The March 1951 diagram shows the 163/343 runway 3400 feet long and the 056/236 runway 3000 feet. In May 1962 both runways were 5000 feet; in September 1968 16/34 was 5710 feet.

In 1949-53 All American Airways DC-3s stopped at Albert airport north of Philipsburg . Allegheny Airlines moved to PSB in 1953–54; Allegheny Commuter took over from 1973 to 1981. The airport is 20 mi from State College and Pennsylvania State University; over 75% of the passengers were from the State College and Bellefonte area. In 1978 Allegheny Commuter began shifting to University Park Airport, owned by Penn State; Mid-State Regional Airport now has no scheduled airline.

In 2008 the name is "Mid-State Regional Airport" and it has been designated a Keystone Opportunity Zone (KOZ). The KOZ portion of the airport is on 484 acre to encourage business growth and is designated a KOZ through December 31, 2010. However, there are limitations in state law that prohibit any further development on park or forest lands.

== Facilities==
Mid-State Airport covers 500 acre and has two asphalt runways: 16/34 is 5,711 x 100 ft (1,741 x 30 m) and 6/24 is 5,006 x 100 ft (1,526 x 30 m).
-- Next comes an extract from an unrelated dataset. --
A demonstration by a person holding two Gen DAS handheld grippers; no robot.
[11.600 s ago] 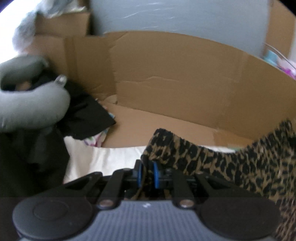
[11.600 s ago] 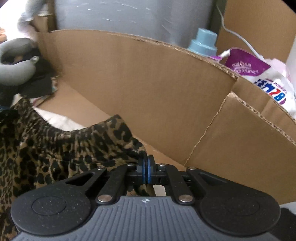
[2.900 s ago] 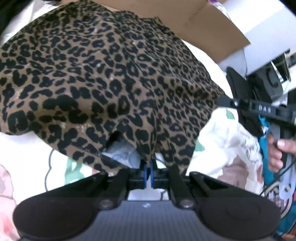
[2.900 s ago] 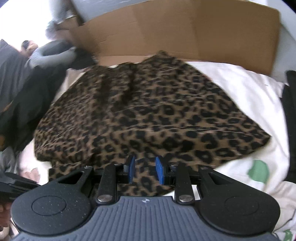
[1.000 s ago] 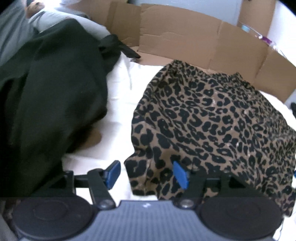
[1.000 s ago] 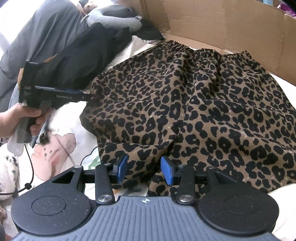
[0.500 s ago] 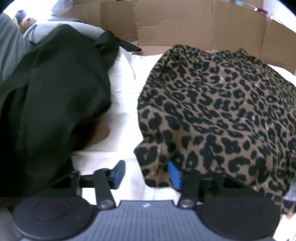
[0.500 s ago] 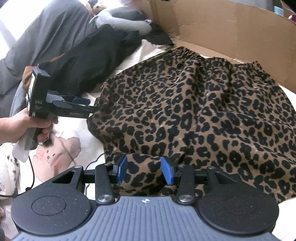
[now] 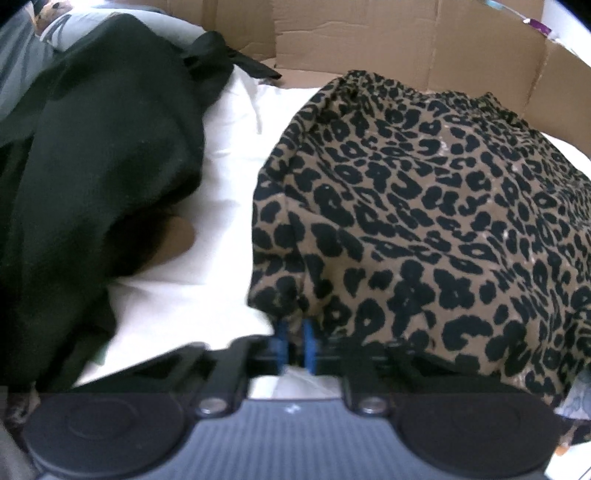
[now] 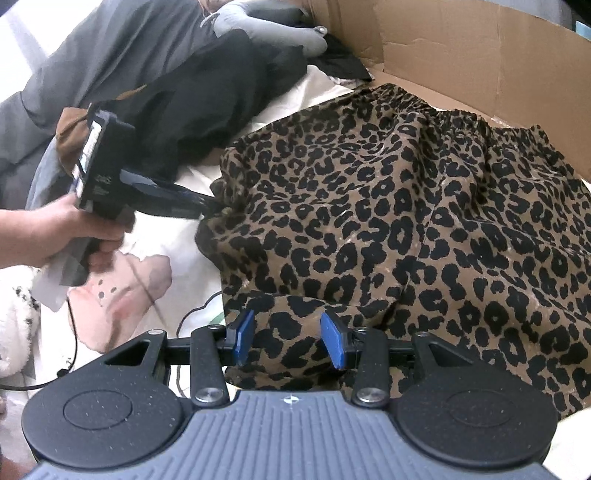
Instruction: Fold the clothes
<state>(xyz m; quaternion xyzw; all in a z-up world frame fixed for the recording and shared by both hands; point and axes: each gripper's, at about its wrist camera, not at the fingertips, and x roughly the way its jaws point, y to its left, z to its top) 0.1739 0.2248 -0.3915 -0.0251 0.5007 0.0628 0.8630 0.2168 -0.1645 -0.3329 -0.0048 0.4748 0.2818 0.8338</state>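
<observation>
A leopard-print skirt [image 9: 424, 229] lies spread on the white sheet [image 9: 229, 147], with its gathered waistband towards the cardboard wall. My left gripper [image 9: 295, 343] is at the skirt's near left corner. Its jaws are closing, and the blue pads pinch the hem between them. The right wrist view shows that same gripper [image 10: 214, 206], held by a hand [image 10: 55, 229], biting the left edge of the skirt [image 10: 388, 221]. My right gripper [image 10: 290, 341] hovers over the near hem. It is open, its blue pads stand apart, and fabric lies below the gap.
A heap of black clothing [image 9: 92, 166] lies left of the skirt, with grey fabric [image 10: 273, 29] behind it. A cardboard wall [image 9: 369, 40] borders the far side. A thin cable [image 10: 74, 332] trails over the printed bedding at the near left.
The left jaws went from wide apart to pinched on the skirt's corner hem, and that corner has bunched up. The right gripper edged in over the near hem with its gap unchanged.
</observation>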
In the year ending June 30, 2007 the airport had 2,550 aircraft operations: 98% general aviation and 2% military. Two aircraft are based at the airport.

Runway 16/34 is connected to the airport ramp by 69 ft wide taxiway A and 50 ft wide taxiways D and E. D and E connect to the east side of the runway, with D leading to the large hangar and E to the smaller T-hangar. Runway 6/24 is connected to the airport ramp by 96 ft wide taxiway B, and 50 ft wide taxiway C at the 24-end of the runway. All of the taxiways are asphalt except for E, which is turf for the last 240 ft before the runway.

==Other Users==
Based at Mid-State Regional Airport is the Civil Air Patrol Mid-State Composite Squadron 239. The Pennsylvania Bureau of Forestry bases a fire fighting aircraft at the airport during forest fire season.
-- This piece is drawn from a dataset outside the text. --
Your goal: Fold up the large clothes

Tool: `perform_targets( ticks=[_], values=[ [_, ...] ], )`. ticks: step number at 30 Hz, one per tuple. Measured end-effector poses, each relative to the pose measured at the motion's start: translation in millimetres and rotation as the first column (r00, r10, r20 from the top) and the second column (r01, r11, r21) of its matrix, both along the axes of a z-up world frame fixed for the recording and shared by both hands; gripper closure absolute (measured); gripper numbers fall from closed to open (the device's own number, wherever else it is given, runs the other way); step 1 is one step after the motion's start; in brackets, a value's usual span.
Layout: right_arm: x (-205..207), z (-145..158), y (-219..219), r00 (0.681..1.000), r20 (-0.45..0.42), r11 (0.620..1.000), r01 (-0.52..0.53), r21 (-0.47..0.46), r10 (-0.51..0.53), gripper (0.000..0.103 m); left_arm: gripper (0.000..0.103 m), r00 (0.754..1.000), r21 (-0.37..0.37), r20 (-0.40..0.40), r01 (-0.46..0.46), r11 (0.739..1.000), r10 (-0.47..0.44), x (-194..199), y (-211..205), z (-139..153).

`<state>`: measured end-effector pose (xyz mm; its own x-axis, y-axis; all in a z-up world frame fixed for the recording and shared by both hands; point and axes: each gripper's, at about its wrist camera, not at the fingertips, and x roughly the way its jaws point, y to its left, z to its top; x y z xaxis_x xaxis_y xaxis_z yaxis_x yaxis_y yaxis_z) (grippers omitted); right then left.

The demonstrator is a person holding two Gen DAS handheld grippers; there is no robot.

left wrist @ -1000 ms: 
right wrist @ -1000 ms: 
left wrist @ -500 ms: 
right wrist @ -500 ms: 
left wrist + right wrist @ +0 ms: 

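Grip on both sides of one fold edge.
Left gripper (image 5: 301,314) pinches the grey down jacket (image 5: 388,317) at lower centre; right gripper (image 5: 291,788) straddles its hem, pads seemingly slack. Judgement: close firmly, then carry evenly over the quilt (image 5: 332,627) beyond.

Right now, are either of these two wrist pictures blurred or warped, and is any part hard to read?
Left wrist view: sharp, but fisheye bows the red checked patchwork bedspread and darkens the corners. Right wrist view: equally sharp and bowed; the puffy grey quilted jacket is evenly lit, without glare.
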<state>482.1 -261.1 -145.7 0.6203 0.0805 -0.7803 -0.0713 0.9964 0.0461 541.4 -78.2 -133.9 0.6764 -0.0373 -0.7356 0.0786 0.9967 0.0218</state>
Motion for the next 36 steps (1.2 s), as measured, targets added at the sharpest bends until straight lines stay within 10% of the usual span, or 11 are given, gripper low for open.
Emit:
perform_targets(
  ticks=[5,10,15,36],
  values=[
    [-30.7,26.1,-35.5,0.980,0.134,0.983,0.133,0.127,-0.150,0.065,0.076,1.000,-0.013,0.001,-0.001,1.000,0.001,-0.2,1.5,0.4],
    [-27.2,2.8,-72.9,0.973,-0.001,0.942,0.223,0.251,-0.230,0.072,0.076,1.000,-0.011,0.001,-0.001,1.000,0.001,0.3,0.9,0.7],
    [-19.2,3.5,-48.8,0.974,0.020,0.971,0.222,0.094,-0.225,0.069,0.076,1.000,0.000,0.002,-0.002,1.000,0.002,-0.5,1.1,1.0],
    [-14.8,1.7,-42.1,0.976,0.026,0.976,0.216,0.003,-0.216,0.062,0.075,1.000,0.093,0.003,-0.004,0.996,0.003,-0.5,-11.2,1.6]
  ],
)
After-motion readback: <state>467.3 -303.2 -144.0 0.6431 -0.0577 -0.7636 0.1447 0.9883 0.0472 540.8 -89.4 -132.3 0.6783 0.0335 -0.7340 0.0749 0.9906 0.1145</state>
The Central Pennsylvania Region Sports Car Club of America holds autocross races at the airport. The airport remains active during the races; when an aircraft wishes to land, the race will be suspended, the aircraft will land, and racing will resume. This is possible due to the nature of autocross racing, where one car is on the course at a time.